Kristiaan Borret: “We moeten hoger en compacter bouwen, én de vrije ruimte bewaren”

21 februari 2020

Brussel wil verdichten en tegelijk zijn open ruimte beschermen. ‘Dat is een onmogelijke catch 22’, zegt de Brusselse bouw­meester in De Standaard. Toch moet er een uitweg komen.

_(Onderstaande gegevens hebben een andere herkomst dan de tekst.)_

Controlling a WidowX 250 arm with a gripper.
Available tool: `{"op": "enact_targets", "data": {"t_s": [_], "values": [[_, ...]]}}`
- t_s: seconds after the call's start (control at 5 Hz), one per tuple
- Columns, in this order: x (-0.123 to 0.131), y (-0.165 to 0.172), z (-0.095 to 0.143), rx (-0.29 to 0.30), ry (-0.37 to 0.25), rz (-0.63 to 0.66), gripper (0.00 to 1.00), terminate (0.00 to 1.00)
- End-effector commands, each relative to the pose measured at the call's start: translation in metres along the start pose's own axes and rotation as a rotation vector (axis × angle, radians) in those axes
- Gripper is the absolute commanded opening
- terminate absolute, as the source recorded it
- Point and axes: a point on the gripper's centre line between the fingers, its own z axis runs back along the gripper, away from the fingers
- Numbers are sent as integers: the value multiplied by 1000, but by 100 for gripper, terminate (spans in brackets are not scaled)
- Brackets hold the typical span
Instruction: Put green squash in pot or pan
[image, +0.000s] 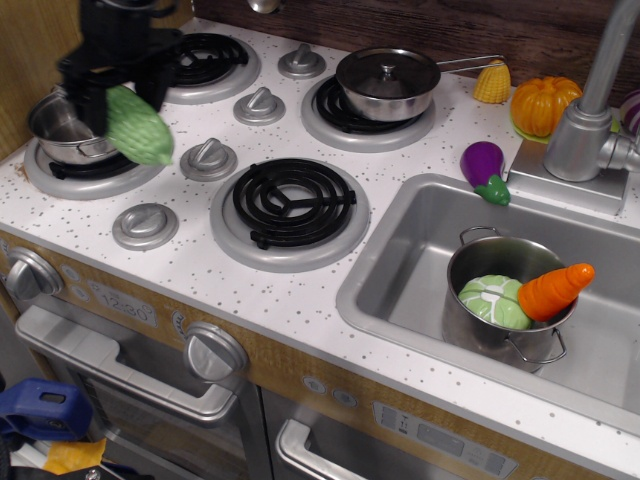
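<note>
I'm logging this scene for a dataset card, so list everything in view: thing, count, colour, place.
green squash: 1, light green, held in the air over the front-left burner
small pot: 1, steel, on the front-left burner, partly hidden
lidded pan: 1, steel, back-right burner
burners: 4, black coils in grey rings
knobs: 5, grey, on the stovetop
eggplant: 1, purple, by the sink edge
corn: 1, yellow, back of the counter
pumpkin: 1, orange, beside the faucet
faucet: 1, grey, behind the sink
sink: 1, grey, right
deep pot: 1, steel, in the sink
cabbage: 1, pale green, in the deep pot
carrot: 1, orange, in the deep pot
gripper: 1, black, shut on the squash
</note>
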Motion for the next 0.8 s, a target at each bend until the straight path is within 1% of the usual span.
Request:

Brussel zag de afgelopen jaren veel natuur verdwijnen. Om precies te zijn: minstens 11 vierkante kilometer tussen 2003 en 2016. Dat zijn ruwweg 1.650 voetbalvelden of net geen 15 procent van alle groene ruimte in de hoofdstad. De cijfers staan in een nieuwe studie van drie planologen van de Universiteit van Amsterdam.

 

Volgens de waarnemende Brusselse Bouwmeester, Kristiaan ­Borret, is zijn stad geen uitzondering in Europa. "We komen uit een tijdperk waarin de verdichting van de steden hoog op de agenda stond", zegt hij. "Meer mensen kwamen naar de stad en die moesten allemaal gehuisvest worden. We hebben heel wat open ruimte aangeslagen om die noden te kunnen lenigen, alle kieren en spleten van de stad gedicht. Maar nu wordt de keerzijde duidelijk."

 

Groen in de voegen

In het Brusselse ­regeerakkoord staat: "We willen tegelijk verdichting en vergroening van de grond". Toch zijn er volgens Borret uitwegen uit die paradox. En die kunnen klein beginnen: op het ­niveau van elke straat. "Bijvoorbeeld door parkeerstroken die verdwijnen niet te vervangen door nieuw asfalt maar door kasseien met open voegen. Daardoor kan het water in de grond sijpelen. In die voegen zal ook groen groeien. Dat is bescheiden, het is niet de grote revolutie, maar op stadsniveau kan dat wel al een ­serieuze afkoeling teweegbrengen. Net als meer bomen in de straten en groenere pleinen. In Sint-Gillis wou de gemeente een nieuw plein aanleggen, uiteindelijk ging ze voor een park."